**WHAT TO WORK ON**
Pictures in the entries below are to be left out; otherwise, reproduce exactly the lines from the first through the line containing "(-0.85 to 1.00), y".

**Records contained in a dataset**
◆ ◆ ◆

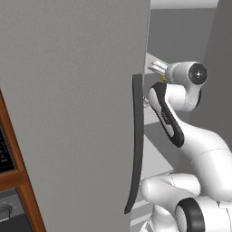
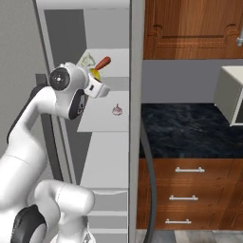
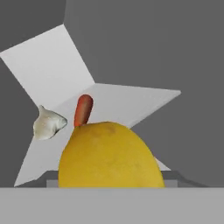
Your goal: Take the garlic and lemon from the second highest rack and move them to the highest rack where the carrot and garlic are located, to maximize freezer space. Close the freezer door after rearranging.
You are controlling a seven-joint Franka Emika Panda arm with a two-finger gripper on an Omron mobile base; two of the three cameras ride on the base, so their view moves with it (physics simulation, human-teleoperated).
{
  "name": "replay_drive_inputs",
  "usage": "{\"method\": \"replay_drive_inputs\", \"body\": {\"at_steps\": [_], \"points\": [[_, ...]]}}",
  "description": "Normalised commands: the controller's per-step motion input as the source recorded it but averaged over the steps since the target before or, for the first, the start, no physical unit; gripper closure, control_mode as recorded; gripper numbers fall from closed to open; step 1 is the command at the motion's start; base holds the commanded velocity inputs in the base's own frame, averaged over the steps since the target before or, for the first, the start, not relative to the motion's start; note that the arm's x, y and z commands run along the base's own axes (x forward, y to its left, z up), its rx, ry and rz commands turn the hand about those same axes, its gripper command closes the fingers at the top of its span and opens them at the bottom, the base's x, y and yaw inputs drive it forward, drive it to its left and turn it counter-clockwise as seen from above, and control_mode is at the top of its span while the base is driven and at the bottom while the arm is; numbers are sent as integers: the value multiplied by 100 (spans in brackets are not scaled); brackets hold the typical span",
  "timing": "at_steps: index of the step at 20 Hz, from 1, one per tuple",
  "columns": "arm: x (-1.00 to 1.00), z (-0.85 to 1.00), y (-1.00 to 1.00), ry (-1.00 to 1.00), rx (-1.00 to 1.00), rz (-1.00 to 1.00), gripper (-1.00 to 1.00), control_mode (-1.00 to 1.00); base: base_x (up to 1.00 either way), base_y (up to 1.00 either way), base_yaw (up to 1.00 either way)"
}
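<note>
Gripper (image 2: 96, 75) holds lemon (image 3: 110, 155) over highest rack (image 2: 116, 61).

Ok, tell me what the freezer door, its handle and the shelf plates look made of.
The freezer door looks like matte grey painted metal or plastic: flat, no shine. Its handle seems dark plastic or rubber, dull and slightly bowed. The highest rack and the second highest rack read as plain pale grey plates, probably plastic; being rendered, uncertain.

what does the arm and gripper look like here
The arm is made of glossy white rounded segments with black joint rings and a black strip along one link. A round dark cap closes the wrist joint. The gripper has a small white boxy body. No cables or markings visible.
</note>
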Motion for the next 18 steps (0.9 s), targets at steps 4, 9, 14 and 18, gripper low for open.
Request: {"method": "replay_drive_inputs", "body": {"at_steps": [4, 9, 14, 18], "points": [[39, 54, -2, 12, 12, -4, 100, -100, 0, 0, 0], [52, 13, -4, 4, 1, 0, 100, -100, 0, 0, 0], [58, -23, -12, 2, 1, 0, 100, -100, 0, 0, 0], [66, -29, -6, 6, 0, 0, 100, -100, 0, 0, 0]]}}
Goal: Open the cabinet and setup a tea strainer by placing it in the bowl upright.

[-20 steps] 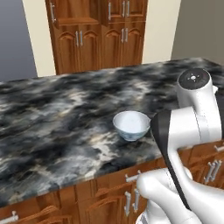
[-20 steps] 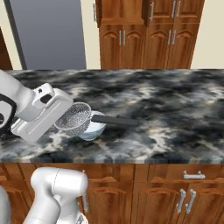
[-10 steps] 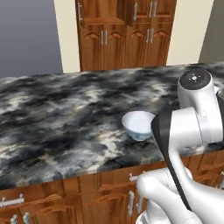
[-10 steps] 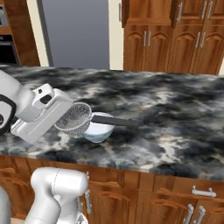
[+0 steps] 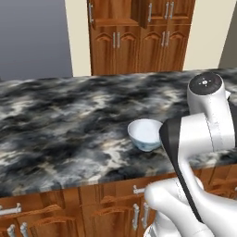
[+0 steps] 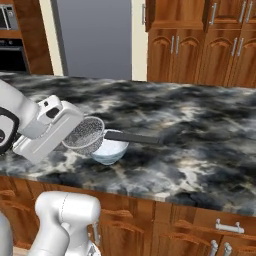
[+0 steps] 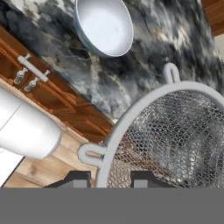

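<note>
Gripper (image 6: 75, 134) clenched on tea strainer (image 6: 86, 133), hovering above bowl (image 6: 109, 151) at its 9 o'clock; centre basket over bowl, keep rim level, then lower.

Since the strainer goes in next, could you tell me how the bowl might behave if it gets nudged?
The bowl looks glossy and small-footed on the polished counter, so it would probably slide or rock easily. It seems light and empty, and likely brittle if knocked off the nearby edge.

I find no readable text, label, brand, number or sign on anything around me: nothing on the cabinet (image 5: 139, 37) doors, the bowl (image 6: 109, 151), or the tea strainer (image 6: 86, 134) in my jaws.
</note>
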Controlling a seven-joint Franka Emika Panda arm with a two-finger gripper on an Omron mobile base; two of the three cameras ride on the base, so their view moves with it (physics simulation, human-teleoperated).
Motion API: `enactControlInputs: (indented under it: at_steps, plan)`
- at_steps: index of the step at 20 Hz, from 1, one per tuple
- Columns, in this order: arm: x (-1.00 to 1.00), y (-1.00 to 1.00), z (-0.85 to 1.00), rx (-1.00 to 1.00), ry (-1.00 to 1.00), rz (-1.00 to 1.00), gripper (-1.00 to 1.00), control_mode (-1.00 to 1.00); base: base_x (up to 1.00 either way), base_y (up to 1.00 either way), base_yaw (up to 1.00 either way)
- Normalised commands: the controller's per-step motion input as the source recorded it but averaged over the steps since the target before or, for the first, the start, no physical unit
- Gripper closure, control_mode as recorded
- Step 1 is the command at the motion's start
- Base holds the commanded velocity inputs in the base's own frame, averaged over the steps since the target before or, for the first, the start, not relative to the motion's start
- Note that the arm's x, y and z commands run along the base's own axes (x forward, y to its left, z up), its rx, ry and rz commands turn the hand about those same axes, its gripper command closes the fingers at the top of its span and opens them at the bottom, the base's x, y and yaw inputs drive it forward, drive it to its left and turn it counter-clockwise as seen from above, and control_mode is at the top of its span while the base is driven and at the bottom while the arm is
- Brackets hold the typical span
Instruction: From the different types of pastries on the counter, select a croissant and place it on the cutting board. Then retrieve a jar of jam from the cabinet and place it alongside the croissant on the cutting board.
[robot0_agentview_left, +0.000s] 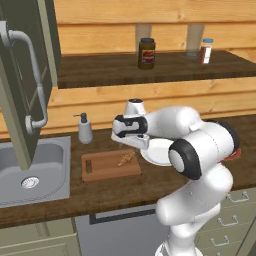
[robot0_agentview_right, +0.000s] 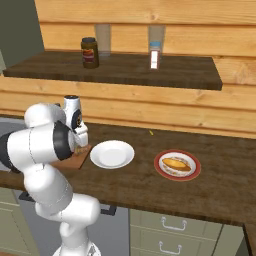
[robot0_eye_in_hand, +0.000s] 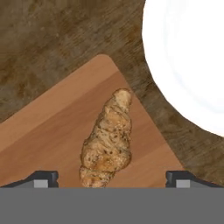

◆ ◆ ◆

**WRITTEN SOLUTION**
Your goal: Take the garlic and lemon from the second highest rack and move them to the highest rack where the carrot and garlic are located, to maximize freezer space. Close the freezer door after rearranging.
You are controlling a seven-joint Franka Emika Panda arm with a two-finger gripper on an Omron mobile base; two of the three cameras ride on the base, so their view moves with it (physics simulation, human-teleoperated).
{
  "name": "replay_drive_inputs",
  "usage": "{\"method\": \"replay_drive_inputs\", \"body\": {\"at_steps\": [_], \"points\": [[_, ...]]}}",
  "description": "Normalised commands: the controller's per-step motion input as the source recorded it but averaged over the steps since the target before or, for the first, the start, no physical unit; gripper closure, control_mode as recorded; gripper numbers fall from closed to open; step 1 is the command at the motion's start; base holds the commanded velocity inputs in the base's own frame, averaged over the steps since the target before or, for the first, the start, not relative to the motion's start; note that the arm's x, y and z commands run along the base's own axes (x forward, y to its left, z up), its rx, ry and rz commands turn the hand about those same axes, its gripper command closes the fingers at the top of its span and opens them at the bottom, the base's x, y and yaw inputs drive it forward, drive it to its left and turn it counter-clockwise as seen from above, and control_mode is at the top of its span while the base is driven and at the bottom while the arm is; numbers are sent as integers: the value multiplied by 100 (spans in brackets are not scaled); brackets hold the typical span",
  "timing": "at_steps: index of the step at 20 Hz, from 1, one per tuple",
  "columns": "arm: x (-1.00 to 1.00), z (-0.85 to 1.00), y (-1.00 to 1.00), ry (-1.00 to 1.00), rx (-1.00 to 1.00), rz (-1.00 to 1.00), gripper (-1.00 to 1.00), control_mode (-1.00 to 1.00); base: base_x (up to 1.00 either way), base_y (up to 1.00 either way), base_yaw (up to 1.00 either way)"

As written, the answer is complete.